→ Work instructions: Nothing before the line containing "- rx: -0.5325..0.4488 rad" belongs in the answer; quote that line and all lines after it through the end of the material, word for word.

→ Data:
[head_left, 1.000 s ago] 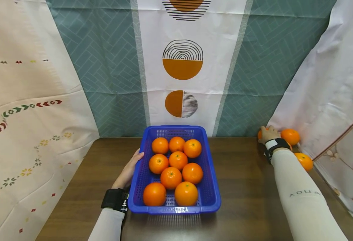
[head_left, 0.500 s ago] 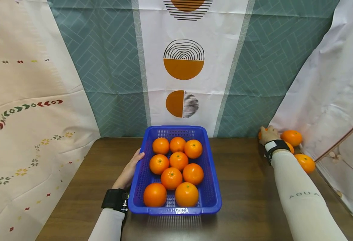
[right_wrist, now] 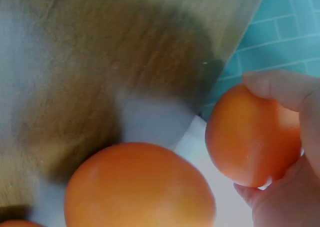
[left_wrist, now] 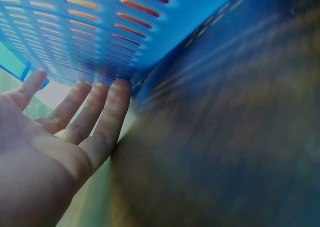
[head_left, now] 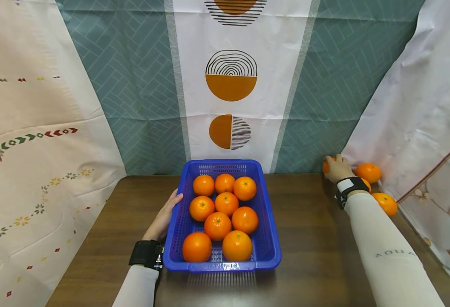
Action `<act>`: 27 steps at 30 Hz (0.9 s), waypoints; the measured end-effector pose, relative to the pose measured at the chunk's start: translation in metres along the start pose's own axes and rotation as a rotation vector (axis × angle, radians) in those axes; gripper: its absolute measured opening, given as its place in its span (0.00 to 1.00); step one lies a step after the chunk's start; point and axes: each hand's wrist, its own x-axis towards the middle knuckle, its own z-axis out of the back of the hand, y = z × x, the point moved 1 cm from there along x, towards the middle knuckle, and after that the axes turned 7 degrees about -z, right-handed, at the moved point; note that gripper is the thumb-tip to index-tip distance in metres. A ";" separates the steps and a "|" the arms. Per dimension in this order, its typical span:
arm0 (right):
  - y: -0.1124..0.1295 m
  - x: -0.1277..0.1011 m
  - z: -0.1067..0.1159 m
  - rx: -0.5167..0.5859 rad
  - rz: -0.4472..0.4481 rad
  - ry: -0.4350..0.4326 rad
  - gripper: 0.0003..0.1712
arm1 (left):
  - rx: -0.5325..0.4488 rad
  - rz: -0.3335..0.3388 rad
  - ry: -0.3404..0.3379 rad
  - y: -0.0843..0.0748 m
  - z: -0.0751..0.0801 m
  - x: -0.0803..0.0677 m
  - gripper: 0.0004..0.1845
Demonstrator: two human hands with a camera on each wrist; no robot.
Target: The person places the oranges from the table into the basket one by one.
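A blue plastic basket [head_left: 269,251] sits mid-table and holds several oranges [head_left: 217,225]. My left hand [head_left: 165,214] lies flat against the basket's left wall [left_wrist: 95,42], its straight fingers [left_wrist: 107,112] touching the wall. At the far right corner my right hand [head_left: 337,168] grips an orange [head_left: 326,165], lifted a little off the table; in the right wrist view the fingers [right_wrist: 280,89] curl over that orange [right_wrist: 247,137]. Another orange [right_wrist: 140,187] lies close below it.
Two more oranges [head_left: 368,172] [head_left: 387,203] lie on the brown table [head_left: 309,238] beside the white curtain [head_left: 416,111] at the right. Patterned cloth hangs behind the table and along the left edge.
My right hand has risen slightly with the orange in its grip and shifted left. The left hand and the basket have stayed where they were.
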 end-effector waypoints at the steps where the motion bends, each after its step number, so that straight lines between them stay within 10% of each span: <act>1: 0.002 0.000 0.002 0.023 0.005 -0.012 0.36 | 0.002 -0.002 -0.004 0.000 0.000 0.000 0.31; 27: 0.095 -0.028 0.029 0.658 0.129 -0.066 0.37 | -0.022 -0.008 0.002 0.001 0.002 0.001 0.33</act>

→ Your response:
  - rx: -0.5325..0.4488 rad
  - rz: -0.3335..0.3388 rad
  - ry: -0.3404..0.3379 rad
  - y: -0.0843..0.0748 m
  - z: -0.0751..0.0801 m
  - x: -0.0803..0.0677 m
  - gripper: 0.0004..0.1845
Demonstrator: two human hands with a camera on each wrist; no robot.
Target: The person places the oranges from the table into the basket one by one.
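A blue plastic basket [head_left: 269,251] sits mid-table and holds several oranges [head_left: 217,225]. My left hand [head_left: 165,214] lies flat against the basket's left wall [left_wrist: 95,42], its straight fingers [left_wrist: 107,112] touching the wall. At the far right corner my right hand [head_left: 337,168] grips an orange [head_left: 326,165], lifted a little off the table; in the right wrist view the fingers [right_wrist: 280,89] curl over that orange [right_wrist: 247,137]. Another orange [right_wrist: 140,187] lies close below it.
Two more oranges [head_left: 368,172] [head_left: 387,203] lie on the brown table [head_left: 309,238] beside the white curtain [head_left: 416,111] at the right. Patterned cloth hangs behind the table and along the left edge.
My right hand has risen slightly with the orange in its grip and shifted left. The left hand and the basket have stayed where they were.
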 end-effector waypoints at the steps where the motion bends, each after its step number, so that straight lines between them stay within 10% of each span: <act>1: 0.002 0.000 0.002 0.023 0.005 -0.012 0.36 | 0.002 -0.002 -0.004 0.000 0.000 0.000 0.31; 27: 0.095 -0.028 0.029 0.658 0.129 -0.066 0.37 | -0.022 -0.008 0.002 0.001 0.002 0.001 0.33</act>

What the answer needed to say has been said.